**DATA BELOW**
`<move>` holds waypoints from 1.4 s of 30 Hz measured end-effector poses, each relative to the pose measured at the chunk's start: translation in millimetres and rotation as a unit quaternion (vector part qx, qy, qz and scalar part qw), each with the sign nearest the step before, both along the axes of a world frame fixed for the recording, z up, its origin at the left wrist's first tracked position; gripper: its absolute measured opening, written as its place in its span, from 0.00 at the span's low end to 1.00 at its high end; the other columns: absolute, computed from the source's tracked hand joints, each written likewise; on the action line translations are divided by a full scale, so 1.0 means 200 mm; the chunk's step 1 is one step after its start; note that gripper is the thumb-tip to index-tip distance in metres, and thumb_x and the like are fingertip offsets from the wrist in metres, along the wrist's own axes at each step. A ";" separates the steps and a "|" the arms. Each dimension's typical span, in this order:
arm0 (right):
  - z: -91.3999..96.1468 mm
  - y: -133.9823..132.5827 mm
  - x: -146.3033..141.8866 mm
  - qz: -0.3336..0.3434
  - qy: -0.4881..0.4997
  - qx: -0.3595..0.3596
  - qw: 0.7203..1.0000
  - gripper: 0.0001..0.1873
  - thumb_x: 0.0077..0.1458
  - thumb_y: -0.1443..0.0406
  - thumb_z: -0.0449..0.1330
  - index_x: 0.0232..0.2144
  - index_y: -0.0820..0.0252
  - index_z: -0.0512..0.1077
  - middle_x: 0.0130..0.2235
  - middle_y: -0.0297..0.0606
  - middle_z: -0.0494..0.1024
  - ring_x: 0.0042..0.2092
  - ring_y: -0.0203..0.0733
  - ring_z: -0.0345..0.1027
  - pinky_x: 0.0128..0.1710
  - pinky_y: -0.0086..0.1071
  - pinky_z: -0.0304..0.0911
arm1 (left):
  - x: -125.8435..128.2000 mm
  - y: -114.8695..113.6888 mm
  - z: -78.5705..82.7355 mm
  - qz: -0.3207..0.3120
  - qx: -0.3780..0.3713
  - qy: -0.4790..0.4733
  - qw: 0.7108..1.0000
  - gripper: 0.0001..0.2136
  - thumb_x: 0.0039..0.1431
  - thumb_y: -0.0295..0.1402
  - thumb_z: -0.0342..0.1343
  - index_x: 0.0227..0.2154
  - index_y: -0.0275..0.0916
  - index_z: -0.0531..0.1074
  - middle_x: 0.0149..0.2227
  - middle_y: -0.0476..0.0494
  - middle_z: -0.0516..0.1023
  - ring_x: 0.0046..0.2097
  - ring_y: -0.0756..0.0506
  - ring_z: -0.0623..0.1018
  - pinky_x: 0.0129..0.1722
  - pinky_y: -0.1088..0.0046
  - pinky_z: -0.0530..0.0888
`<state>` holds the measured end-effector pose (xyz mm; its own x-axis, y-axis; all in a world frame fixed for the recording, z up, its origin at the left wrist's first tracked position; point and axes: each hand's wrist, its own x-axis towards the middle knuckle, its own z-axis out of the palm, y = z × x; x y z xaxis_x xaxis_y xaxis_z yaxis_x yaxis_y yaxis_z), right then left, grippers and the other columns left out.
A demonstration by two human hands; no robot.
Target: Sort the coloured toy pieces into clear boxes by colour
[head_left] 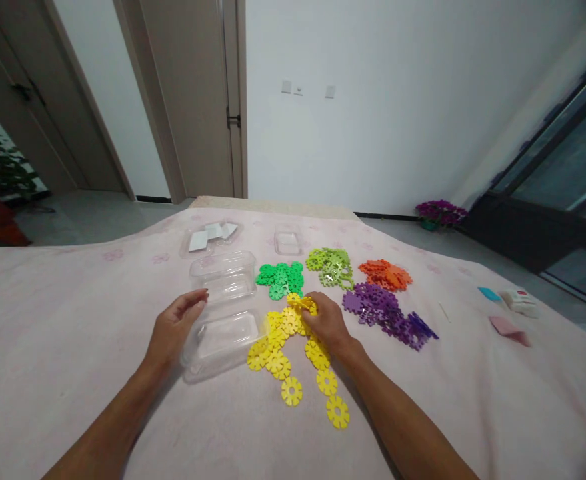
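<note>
My right hand (329, 324) pinches some yellow notched plastic discs (300, 302) at the top of the yellow pile (275, 337). Several more yellow discs lie loose below it. My left hand (173, 327) is open and holds nothing, its fingers loosely curved above the left side of a clear plastic box (223, 340). Whether it touches that box I cannot tell. Behind it stands another clear container (223, 277). A pile of green discs (280, 277) lies just beyond the yellow ones.
Farther right lie lime-green pieces (330, 267), orange pieces (385, 274) and purple pieces (385, 310). At the back are a small clear tray (287, 244) and white cards (213, 231). A white packet (519, 302) and a pink cloth (509, 330) rest near the right edge.
</note>
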<state>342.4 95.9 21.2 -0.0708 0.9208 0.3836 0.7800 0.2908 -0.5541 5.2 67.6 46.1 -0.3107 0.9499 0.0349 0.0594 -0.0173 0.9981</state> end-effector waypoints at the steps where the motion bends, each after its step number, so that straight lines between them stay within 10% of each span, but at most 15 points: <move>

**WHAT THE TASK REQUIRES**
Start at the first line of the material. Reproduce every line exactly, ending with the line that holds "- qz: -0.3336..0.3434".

**SOLUTION TO THIS TASK**
`<move>` holds waypoints from 1.4 s of 30 Hz measured end-effector poses, each relative to the pose measured at the chunk's start: translation in millimetres and rotation as a unit quaternion (vector part qx, qy, qz and scalar part qw), each with the sign nearest the step before, both along the axes of a world frame fixed for the recording, z up, its origin at the left wrist's first tracked position; gripper: its absolute measured opening, written as its place in its span, from 0.00 at the span's low end to 1.00 at its high end; the other columns: absolute, computed from the source's tracked hand joints, each written likewise; on the action line translations are divided by a full scale, so 1.0 means 200 mm; the chunk's step 1 is one step after its start; note that gripper is the thumb-tip to index-tip distance in metres, and thumb_x and the like are fingertip offsets from the wrist in metres, along the wrist's own axes at each step. A ";" separates the steps and a "|" the arms. Each dimension's typical span, in this order:
arm0 (right):
  - z: -91.3999..96.1468 mm
  - y: -133.9823..132.5827 mm
  - x: -146.3033..141.8866 mm
  - qz: -0.3336..0.3434

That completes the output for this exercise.